Tengo 45 años. Cuando era jovencita comencé a tener, según me decía el sacerdote con el que me confesaba, una conciencia escrupulosa. Hoy sé que a lo que me sucedía y en términos psicológicos, se llama Trastorno Obsesivo Compulsivo.
Para mí en aquella época, todo era pecado o casi pecado. Era la duda constante en lo que hacía (como lo había hecho), en lo que pensaba (qué había pensado, con qué intención o si me había recreado en mi pensamiento); en lo que sentía… en fin! un desasosiego constante.
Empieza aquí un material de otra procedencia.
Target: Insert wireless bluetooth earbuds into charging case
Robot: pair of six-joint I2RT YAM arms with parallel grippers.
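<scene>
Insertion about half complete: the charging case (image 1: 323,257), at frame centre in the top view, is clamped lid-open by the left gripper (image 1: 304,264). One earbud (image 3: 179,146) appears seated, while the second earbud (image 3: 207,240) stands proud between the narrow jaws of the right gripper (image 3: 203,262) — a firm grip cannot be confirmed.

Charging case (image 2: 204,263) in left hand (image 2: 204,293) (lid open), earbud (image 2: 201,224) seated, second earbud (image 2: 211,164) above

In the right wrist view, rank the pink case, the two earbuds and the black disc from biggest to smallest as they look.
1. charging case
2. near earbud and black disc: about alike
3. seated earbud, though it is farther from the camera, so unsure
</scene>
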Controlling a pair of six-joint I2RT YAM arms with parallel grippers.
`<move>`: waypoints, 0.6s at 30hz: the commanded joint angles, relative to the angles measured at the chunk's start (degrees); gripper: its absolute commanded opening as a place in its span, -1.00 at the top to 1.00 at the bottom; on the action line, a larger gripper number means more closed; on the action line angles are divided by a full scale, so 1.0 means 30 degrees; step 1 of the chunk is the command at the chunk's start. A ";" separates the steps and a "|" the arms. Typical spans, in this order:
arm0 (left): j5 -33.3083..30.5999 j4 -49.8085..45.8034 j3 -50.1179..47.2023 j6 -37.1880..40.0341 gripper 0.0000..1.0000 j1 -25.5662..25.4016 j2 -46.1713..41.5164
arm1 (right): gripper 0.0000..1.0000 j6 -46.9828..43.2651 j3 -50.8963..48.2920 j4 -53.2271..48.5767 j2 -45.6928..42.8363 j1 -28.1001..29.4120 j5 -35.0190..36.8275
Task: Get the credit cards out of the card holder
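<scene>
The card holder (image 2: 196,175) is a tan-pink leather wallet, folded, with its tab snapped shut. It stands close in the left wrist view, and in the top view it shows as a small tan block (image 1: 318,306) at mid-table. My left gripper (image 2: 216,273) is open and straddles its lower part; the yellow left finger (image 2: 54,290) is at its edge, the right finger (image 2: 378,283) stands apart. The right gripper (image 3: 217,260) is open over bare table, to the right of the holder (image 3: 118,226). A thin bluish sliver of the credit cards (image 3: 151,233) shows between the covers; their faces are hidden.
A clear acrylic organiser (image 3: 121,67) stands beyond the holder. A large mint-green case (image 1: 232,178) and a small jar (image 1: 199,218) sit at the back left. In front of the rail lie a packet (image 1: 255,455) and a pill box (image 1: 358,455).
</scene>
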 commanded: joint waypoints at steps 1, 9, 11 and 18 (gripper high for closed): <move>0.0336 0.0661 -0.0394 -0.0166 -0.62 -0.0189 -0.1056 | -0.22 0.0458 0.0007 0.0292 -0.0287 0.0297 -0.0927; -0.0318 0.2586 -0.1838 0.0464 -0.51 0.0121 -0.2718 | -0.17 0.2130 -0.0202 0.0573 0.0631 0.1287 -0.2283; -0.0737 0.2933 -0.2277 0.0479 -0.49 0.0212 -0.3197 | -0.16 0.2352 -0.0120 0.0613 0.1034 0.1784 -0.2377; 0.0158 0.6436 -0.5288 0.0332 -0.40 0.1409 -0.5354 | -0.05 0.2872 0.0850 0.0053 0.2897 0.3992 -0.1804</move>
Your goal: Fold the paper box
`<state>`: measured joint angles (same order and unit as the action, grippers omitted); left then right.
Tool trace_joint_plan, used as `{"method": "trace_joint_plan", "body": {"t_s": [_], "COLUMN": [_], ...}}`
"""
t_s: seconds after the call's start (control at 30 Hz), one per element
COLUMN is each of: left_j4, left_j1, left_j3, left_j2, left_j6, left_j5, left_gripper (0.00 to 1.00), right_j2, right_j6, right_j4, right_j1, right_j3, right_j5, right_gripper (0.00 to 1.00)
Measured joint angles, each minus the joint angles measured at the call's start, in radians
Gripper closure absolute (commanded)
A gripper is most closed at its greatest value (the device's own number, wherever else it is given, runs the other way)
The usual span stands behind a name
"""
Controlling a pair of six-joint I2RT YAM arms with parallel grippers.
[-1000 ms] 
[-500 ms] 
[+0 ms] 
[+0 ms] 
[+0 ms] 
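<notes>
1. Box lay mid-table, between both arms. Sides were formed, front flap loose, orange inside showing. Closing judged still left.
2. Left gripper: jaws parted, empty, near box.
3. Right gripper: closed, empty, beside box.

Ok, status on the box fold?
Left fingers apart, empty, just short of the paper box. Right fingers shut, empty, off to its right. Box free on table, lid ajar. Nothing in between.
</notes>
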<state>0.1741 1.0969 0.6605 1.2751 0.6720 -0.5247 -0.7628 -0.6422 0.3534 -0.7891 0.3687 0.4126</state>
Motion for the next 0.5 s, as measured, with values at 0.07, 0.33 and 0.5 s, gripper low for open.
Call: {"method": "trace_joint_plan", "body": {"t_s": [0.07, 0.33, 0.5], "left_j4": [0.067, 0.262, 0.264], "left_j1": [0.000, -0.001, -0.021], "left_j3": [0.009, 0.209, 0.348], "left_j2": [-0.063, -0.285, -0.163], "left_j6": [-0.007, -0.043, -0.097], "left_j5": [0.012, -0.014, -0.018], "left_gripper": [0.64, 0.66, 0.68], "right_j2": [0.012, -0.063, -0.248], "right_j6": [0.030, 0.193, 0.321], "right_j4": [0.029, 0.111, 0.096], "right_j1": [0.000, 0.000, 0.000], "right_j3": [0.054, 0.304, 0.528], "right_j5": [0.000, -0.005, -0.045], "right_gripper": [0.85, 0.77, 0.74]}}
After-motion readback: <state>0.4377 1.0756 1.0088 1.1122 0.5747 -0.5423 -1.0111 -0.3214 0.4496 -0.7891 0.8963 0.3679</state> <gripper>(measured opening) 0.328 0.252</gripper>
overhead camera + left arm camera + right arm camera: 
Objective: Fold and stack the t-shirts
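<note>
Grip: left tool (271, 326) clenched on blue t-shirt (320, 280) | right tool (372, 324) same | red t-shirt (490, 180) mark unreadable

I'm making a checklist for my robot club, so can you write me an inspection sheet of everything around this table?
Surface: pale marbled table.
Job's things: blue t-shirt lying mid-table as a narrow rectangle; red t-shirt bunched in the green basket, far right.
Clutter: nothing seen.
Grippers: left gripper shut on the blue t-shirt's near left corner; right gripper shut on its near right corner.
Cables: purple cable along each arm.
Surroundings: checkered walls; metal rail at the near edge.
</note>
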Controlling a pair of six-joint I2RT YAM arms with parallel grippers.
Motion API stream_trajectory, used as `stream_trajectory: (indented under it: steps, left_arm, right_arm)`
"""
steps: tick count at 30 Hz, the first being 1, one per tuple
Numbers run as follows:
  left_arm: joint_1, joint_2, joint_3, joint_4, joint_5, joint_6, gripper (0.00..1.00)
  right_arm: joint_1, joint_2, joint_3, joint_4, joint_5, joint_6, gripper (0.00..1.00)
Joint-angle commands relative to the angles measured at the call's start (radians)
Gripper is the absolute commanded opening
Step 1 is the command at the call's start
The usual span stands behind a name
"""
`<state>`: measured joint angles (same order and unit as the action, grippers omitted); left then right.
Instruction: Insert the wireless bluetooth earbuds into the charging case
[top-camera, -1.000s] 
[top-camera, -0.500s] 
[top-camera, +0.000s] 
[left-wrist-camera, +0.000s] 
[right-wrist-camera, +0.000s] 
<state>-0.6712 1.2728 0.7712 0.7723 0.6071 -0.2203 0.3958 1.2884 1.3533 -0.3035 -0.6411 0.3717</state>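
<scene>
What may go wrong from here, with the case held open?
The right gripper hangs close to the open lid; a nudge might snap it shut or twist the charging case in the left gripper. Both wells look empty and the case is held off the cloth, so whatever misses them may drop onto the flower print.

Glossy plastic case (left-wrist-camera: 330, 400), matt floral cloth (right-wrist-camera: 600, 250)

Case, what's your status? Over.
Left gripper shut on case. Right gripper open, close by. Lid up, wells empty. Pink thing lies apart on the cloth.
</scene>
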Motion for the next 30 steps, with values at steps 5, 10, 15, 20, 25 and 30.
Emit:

La confesión me servia como alivio y como descarga de mis zozobras, aunque me servía de muy poco o mejor dicho, me duraba muy poco la paz, porque el sacerdote, siempre con la mejor intención me decía: “Tranquila, vete tranquila y en paz y no vuelvas a pensarlo” ese “no vuelvas a pensarlo” me atormentaba, porque yo volvía a “pensarlo”. No quería hacerlo, pero mi pensamiento era recurrente. Vuelta a empezar: “¿lo he querido pensar? ¿O no he querido? Pero el caso es que lo he pensado. ¿He pecado?” Y así constantemente. El sentimiento de culpa era permanente. Pasaban los años y mis escrúpulos de conciencia cambiaron. Ya no eran cuestión religiosa de si tal cosa era pecado o no; la cuestión era la vida misma, de si era responsable de lo que les ocurría a los demás. Me sentía culpable y responsable por todo lo que ocurría a mí alrededor y en las situaciones en que yo hubiese estado presente.
Soy profesora de secundaria. En cierta ocasión recriminé el comportamiento de un alumno en clase. A los dos meses de este hecho, el padre de mi alumno murió de un infarto. “¿Dios mió habré sido yo la culpable? ¿Y si mi alumno se lo hubiese contado a su padre y éste no hubiese dejado de pensar en el suceso y hubiese seguido pensando que su hijo sería un fracaso en la vida, y si ese pensar y esa angustia, le hubiese provocado el infarto?” Trataba de convencerme de que era absurdo mi pensamiento y me decía a mí misma: “Sí solamente llamé la atención al alumno porque estaba distraído en clase hablando con un compañero. Si no ocurrió nada más” ¿Como esa tontería podía ocasionar un infarto a su padre?, ¿después de dos meses?”. “Es ilógico, no es razonable, es absurdo”, pero el caso es que yo no paraba de pensarlo.
Lo cuento como anécdota de lo absurdo. Podría relatar un sinfín de hechos similares. A través de mi escrito, nadie podría hacerse idea del sufrimiento tan espantoso y continuado en el que ha transcurrido la mayor parte de mi vida. Solamente aquellos que hayan padecido o padezcan un trastorno obsesivo compulsivo, lo comprenderán.
Hace unos años acudí a un psicólogo. Fue el que me diagnosticó un Toc. Me dijo que las obsesiones cambian. Hoy puede ser una obsesión de tipo hipocondríaco y mañana puede ser una obsesión con la identidad sexual, o la muerte, o lo que sea. Lo que no cambia es la obsesión, la duda, la importancia que los obsesivos damos al pensamiento, el deseo extremo de no querer pensar en lo que nos hace daño, o el deseo de no querer pensar en tal o cual cosa. Él, mi psicólogo, me decía: “intente no pensar durante diez segundos en los elefantes. No lo conseguirá. Basta que le diga que no piense en los elefantes, para que piense en ellos”.
La curación del obsesivo radica, no en no pensar, sino en no dar importancia al pensamiento y eso se consigue a través de una terapia psicológica.
Hoy puedo decir que estoy curada. Mi infierno pasó ya. Soy feliz porque he sufrido tanto por lo absurdo que, lo real y lógico que a todos no acontece, para mí ahora tiene menos importancia.
Me manifiesto así ante vosotros, por sí de alguna manera puedo aliviar el sufrimiento de alguien que padezca, como padecí yo, este martirio constante de la muerte. Y el alivio que pretendo es daros una seguridad, la misma que mi psicólogo a mi me transmitió. De una obsesión se sale. De un Toc se sale y…en breve tiempo.
Os darán los pinceles y el lienzo y una vez en vuestro poder ¡A PINTAR!